Subject of a new black History Month “American Masters” (PBS, 9 p.m., check local listings), the focus of “Charley Pride; I’m Just Me” is not the first African-American in country music (that would be Grand Ole Opry harmonica cat DeFord Bailey). But he is arguably the first black country superstar, with more than 50 Top 10 country singles, 40 of which went to No. 1. A three-time Grammy winner, he got the lifetime achievement award two years ago.

The son of a sharecropper, he came to music only after a stint in the Negro Leagues and failing to be signed by the majors.

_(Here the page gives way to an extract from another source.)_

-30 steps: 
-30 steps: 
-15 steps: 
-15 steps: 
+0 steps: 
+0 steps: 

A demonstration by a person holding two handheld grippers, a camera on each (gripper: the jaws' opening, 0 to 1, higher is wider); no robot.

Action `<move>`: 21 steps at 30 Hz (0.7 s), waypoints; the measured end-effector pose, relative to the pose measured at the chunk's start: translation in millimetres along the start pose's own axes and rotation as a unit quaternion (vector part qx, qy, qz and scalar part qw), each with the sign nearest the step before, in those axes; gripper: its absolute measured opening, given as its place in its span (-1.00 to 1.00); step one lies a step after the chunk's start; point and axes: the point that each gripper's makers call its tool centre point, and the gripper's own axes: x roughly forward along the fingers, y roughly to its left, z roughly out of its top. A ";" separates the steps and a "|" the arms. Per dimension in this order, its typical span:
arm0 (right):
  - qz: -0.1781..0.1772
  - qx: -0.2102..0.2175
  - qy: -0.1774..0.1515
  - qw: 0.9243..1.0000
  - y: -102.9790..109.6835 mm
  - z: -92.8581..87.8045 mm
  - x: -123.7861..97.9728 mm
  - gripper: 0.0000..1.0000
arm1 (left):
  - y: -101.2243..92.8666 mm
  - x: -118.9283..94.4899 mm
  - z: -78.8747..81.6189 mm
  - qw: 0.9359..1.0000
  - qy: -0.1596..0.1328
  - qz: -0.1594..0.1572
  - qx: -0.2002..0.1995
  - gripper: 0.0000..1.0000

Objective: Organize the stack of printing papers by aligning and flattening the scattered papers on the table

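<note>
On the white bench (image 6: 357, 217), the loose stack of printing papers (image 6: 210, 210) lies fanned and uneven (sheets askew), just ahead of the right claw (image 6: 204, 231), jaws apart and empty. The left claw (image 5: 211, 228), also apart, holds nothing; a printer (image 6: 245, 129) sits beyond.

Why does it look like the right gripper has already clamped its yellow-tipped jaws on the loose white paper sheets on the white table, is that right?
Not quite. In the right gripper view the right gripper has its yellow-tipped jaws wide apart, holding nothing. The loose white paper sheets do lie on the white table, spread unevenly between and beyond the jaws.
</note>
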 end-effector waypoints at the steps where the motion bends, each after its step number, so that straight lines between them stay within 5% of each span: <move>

“There was a certain point where things are not for you and I think that was part of it,” he told me of his baseball efforts.

While up playing minor league ball in Montana, he started appearing on stages singing the old country songs he heard on the radio in Mississippi. He recalled a neighbor there who told him: ““Have you ever thought you’re not on this planet to play baseball, you’re on this planet to sing.” So, he said, “after all these years, I finally accepted it.”

Part of his success came in not addressing the color of his skin, which was an issue in parts of the country where country music was possible.

At the TV Critics Association winter press tour, Pride, who turns 81 next month, talked about opening a big package tour for Ralph Emery in 1966, when people knew his hits but maybe didn’t know what he looked like.

Getting a startled reaction early in the tour, he recalled, he would announce, ““Ladies and gentlemen, I realize it’s a very unique, me coming out here on a country music show having this permanent tan,” he said. “I ain’t got time to talk about our pigments. I got only 10 minutes. I’m going to do my three songs. And if I have time, I’ll do maybe a Hank Williams song.”

It all worked out OK and even included a big crossover hit in 1971, “Kiss an Angel Good Mornin.’”

He may have been a trailblazer for African-American country singers who followed him, such as Darius Rucker and Jimmie Allen (who both extol his qualities in the documentary).

But, Pride told me later, “I didn’t go into this business to do that, like Jackie Robinson did. There’s a difference there.”

“My thing was it wasn’t about all of this,” he said, pointing to his skin. “Once I come out and start singing, it didn’t make any difference whether I was pink. They wanted to hear me sing again. So that’s the way my career has been all these years.”